# EXERCISE DIRECTIONS
From the entries that follow, list every line in which the string "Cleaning" appears.

# DATASET
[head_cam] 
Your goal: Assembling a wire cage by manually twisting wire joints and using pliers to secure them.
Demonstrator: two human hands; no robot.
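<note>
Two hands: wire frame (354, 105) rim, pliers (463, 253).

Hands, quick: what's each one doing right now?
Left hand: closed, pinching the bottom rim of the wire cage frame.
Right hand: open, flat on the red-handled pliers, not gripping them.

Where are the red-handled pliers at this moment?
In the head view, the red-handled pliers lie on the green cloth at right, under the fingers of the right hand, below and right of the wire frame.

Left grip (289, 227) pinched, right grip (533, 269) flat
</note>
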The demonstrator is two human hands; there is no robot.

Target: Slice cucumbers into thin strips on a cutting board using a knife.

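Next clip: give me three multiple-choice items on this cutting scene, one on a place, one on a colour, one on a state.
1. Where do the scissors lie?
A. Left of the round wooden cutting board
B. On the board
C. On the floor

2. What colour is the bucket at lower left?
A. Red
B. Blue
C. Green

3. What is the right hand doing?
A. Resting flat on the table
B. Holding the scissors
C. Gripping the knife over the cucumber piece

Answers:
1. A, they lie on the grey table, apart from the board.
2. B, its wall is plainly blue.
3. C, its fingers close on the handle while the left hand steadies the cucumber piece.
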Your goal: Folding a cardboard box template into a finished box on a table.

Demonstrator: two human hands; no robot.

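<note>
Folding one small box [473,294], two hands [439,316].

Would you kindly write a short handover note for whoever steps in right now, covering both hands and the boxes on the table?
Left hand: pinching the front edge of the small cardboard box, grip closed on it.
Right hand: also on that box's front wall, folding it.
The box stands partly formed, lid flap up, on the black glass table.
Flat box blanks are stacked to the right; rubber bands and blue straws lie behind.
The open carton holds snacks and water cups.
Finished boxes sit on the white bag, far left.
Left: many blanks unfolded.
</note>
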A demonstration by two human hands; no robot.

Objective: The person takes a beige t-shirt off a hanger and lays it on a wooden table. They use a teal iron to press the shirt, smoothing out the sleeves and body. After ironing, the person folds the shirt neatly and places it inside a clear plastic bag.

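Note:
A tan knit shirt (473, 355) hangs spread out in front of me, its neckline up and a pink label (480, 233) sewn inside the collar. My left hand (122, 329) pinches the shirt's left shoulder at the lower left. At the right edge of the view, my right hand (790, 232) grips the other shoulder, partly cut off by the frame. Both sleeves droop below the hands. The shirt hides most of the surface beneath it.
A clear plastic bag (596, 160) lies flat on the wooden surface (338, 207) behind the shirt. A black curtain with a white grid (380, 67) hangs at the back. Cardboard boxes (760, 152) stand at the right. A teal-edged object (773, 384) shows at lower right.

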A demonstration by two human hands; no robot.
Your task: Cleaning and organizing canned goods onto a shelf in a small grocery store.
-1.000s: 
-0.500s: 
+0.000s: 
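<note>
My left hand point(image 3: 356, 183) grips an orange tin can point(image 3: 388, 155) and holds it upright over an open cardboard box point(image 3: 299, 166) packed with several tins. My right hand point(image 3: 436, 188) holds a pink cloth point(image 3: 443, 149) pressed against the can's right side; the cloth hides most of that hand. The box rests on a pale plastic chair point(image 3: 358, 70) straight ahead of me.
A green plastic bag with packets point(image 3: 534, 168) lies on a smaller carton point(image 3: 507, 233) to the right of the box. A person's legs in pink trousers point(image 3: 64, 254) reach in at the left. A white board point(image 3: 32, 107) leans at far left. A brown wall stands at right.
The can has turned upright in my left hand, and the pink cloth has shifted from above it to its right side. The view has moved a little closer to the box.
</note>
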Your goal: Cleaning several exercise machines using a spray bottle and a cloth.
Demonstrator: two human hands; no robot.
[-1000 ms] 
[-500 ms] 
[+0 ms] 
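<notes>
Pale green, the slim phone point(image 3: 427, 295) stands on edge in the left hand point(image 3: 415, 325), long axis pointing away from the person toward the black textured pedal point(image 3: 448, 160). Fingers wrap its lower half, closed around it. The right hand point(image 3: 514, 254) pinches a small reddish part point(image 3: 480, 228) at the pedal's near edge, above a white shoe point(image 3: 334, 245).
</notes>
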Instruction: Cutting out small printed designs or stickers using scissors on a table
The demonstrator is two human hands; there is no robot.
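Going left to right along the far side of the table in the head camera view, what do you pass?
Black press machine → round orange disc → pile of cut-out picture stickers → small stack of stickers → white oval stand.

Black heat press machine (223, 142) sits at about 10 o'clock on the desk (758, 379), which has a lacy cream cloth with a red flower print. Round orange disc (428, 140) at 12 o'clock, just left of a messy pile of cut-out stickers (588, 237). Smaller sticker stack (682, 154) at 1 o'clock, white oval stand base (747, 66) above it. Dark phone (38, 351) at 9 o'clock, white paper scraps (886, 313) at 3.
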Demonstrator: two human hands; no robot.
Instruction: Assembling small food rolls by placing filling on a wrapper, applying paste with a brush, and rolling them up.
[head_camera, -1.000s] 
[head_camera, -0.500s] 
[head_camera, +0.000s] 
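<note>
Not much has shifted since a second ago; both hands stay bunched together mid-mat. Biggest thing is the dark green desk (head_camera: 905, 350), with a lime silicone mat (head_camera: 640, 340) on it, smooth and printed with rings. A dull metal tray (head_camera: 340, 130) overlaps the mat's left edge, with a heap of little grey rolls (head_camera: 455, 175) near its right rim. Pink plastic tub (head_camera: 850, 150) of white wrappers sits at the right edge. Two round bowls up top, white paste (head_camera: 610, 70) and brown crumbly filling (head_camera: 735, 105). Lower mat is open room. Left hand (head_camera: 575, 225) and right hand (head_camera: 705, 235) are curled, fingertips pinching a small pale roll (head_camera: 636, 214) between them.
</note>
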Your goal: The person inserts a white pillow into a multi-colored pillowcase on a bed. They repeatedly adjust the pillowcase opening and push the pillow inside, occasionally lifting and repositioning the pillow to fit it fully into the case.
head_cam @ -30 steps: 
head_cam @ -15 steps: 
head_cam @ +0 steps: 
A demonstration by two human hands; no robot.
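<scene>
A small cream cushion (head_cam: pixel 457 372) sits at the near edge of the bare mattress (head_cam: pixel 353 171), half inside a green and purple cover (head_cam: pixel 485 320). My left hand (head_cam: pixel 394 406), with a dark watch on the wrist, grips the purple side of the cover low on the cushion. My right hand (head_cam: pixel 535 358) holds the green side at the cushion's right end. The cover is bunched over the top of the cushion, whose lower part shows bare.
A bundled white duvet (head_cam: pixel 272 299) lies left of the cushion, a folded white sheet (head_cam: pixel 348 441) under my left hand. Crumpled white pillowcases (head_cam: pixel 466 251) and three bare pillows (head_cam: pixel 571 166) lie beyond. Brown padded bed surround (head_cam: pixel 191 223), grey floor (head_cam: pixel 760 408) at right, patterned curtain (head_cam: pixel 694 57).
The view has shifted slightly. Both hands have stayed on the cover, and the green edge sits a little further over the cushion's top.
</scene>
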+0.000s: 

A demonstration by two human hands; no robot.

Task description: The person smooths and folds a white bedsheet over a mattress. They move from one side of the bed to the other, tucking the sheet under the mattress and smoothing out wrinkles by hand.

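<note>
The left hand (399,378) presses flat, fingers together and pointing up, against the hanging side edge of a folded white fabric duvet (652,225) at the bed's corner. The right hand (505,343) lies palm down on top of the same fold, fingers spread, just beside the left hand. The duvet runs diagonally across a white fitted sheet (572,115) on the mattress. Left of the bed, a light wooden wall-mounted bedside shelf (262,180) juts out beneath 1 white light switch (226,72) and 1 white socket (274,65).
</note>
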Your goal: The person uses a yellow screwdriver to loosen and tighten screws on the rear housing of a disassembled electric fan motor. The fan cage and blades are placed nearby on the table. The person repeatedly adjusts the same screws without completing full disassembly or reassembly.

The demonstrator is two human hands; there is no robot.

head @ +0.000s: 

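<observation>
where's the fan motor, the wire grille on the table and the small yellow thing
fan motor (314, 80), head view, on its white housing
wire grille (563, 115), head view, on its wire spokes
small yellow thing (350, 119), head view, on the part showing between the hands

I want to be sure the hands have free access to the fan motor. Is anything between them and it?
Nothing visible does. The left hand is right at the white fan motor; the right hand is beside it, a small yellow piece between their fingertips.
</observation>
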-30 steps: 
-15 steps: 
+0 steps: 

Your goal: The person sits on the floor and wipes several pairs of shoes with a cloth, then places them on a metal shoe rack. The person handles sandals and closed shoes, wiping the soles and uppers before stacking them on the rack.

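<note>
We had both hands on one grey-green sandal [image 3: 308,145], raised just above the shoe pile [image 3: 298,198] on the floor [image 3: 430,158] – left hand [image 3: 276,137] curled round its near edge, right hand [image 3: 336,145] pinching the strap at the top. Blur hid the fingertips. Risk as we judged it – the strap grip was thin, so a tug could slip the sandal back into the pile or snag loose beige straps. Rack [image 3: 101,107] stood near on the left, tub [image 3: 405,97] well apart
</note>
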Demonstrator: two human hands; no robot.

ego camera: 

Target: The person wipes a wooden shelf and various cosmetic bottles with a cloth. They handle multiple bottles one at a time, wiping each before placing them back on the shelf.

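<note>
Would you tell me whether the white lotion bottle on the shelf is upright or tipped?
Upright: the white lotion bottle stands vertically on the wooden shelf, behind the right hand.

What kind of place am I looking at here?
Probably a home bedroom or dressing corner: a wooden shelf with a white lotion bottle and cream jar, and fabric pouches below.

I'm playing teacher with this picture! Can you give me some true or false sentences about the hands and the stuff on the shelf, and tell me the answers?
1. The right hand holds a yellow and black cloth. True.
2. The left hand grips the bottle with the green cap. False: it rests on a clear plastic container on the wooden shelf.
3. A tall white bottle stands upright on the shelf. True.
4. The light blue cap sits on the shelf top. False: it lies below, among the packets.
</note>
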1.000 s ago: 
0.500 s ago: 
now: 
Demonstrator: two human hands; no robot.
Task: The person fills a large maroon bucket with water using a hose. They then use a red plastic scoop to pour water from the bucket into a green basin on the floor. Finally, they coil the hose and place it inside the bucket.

# EXERCISE RESPONSE
Your task: Cleaning and organizing canned goods onto a shelf in a small grocery store.
Your goal: Cleaning several exercise machines using a spray bottle and a cloth.

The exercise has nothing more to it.